Since January 2000, Shirdel is the founder and director of the Kish International Documentary Film Festival which is held annually in the January in Kish Island in the Persian Gulf. He is also the managing director of Filmgrafic Co. Kamran Shirdel was appointed as Il cavaliere Della Republica Italiana and received the Medals of La stella della solidarieta italiana in a ceremony held in Farmanieh Palace in Tehran in May 2010.

==Filmography==
- Nedamatgah (aka Women's Prison)1965 / 11 min. / Black & white / shot in 35 mm.
- Qal'eh (aka Women's Quarter, it depicts the life condition of prostitutes in Tehran's red-light district during the mid-sixties)1965 - 1980 / 18 min. / Black & White / Shot in 35 mm.
- Tehran is the Capital of Iran 1966 - 1980 / 18 min. / Black & White / Shot in 35 mm.
- The Night It Rained (aka Oun Shab Keh Baroun Oumad, an Award-winning satirical documentary)1967 - 1974 / 35 min./Black & White / shot in 35 mm.
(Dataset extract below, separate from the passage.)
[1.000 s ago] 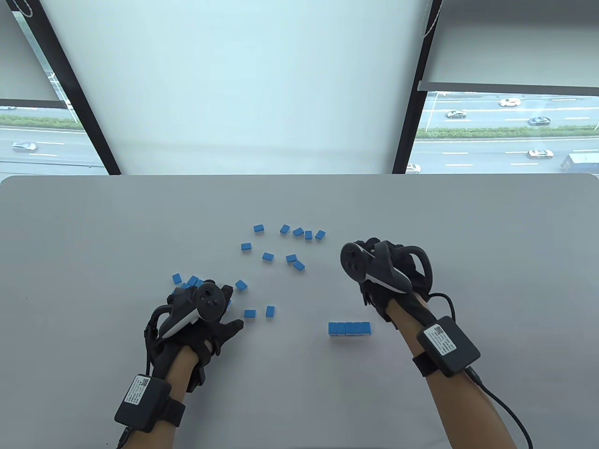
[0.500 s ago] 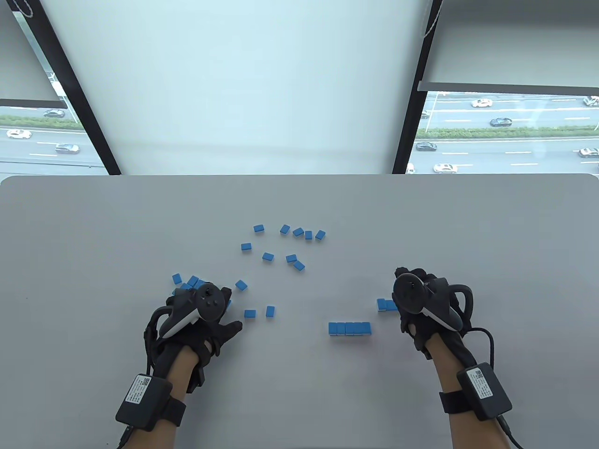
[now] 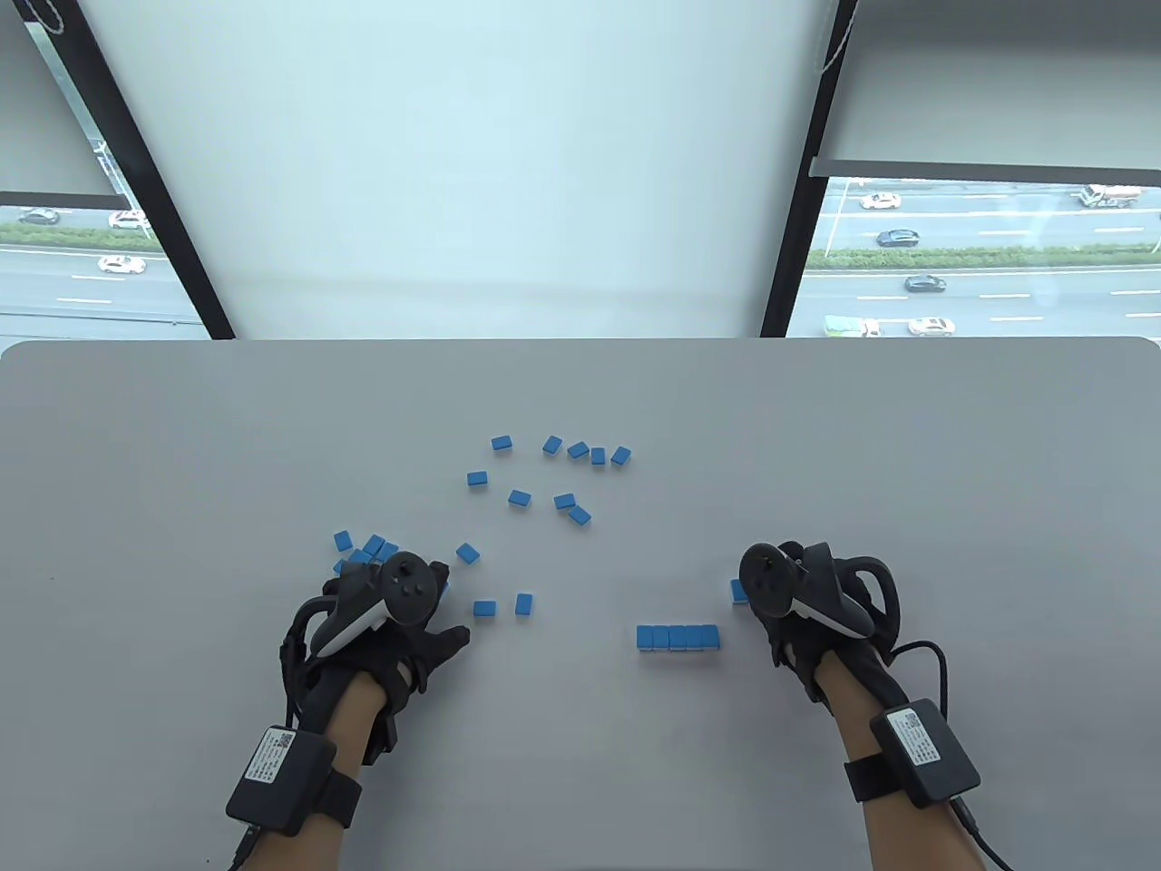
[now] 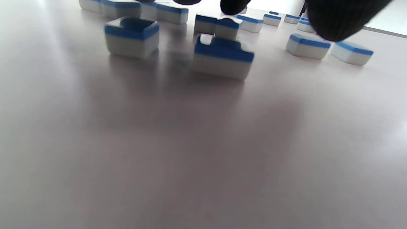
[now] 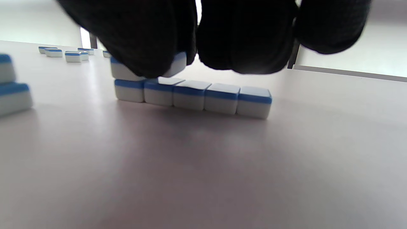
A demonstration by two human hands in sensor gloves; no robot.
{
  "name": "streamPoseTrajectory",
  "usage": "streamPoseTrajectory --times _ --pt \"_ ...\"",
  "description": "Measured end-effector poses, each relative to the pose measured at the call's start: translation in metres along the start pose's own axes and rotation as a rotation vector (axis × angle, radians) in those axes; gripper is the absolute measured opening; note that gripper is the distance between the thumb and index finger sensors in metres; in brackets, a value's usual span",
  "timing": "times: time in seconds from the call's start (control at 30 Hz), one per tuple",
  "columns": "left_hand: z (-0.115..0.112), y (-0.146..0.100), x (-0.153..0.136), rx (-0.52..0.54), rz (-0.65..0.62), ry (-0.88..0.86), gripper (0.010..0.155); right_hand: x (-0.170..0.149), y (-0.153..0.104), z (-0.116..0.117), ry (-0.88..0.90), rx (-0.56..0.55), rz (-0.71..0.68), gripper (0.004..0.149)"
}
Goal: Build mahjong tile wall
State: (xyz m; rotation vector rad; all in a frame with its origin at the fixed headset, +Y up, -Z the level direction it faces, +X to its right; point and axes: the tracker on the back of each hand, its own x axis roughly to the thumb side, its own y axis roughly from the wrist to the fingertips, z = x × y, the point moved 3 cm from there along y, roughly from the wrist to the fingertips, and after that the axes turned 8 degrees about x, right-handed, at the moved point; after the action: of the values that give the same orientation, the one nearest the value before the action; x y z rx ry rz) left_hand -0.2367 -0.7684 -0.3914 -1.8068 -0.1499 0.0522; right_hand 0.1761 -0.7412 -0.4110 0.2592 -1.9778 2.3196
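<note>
Both hands sit low on the tabletop [image 3: 181,435]. My right hand [image 3: 821,603] pinches a blue-backed tile [image 5: 176,65], which only the right wrist view shows, held just above the far end of the five-tile row [image 3: 678,637]; from above, another tile [image 3: 738,592] peeks out beside that hand. My left hand [image 3: 381,617] rests among loose tiles [image 3: 544,476] with fingers spread, gripping nothing. Bare tabletop stretches wide to both side edges.

No legible text anywhere. White labels with tiny, unreadable print and a code square on the black wrist boxes [image 3: 278,781] at 7 o'clock and [image 3: 924,740] at 5 o'clock.
</note>
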Motion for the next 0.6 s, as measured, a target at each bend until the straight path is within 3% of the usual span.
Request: streamPoseTrajectory --times 0.6 --pt "0.0057 0.0000 -0.0017 0.027 -0.006 -0.014 0.085 0.0020 -0.0025 -0.0013 0.017 0.003 -0.005 0.060"
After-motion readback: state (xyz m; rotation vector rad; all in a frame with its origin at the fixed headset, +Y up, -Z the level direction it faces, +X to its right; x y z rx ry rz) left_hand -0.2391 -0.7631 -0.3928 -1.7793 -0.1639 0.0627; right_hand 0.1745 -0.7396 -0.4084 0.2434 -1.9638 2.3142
- The Morning of the Fourth Day (Sobh-e Rooz-e Chaahaarom) (Feature film, fiction,1972)
- Dubai (1974)1974-75 / 38 min. / color / shot in 35 mm.
- Solitude Opus 1 (2002)18 min. / color / shot in Betacam SP.

Every year, the IDFA, International Documentary Festival in Amsterdam, gives an acclaimed filmmaker the chance to screen his or her personal Top 10 favorite films. In 2007, filmmaker Maziar Bahari selected Kamran Shirdel's The Night It Rained for his top ten classics from the history of documentary.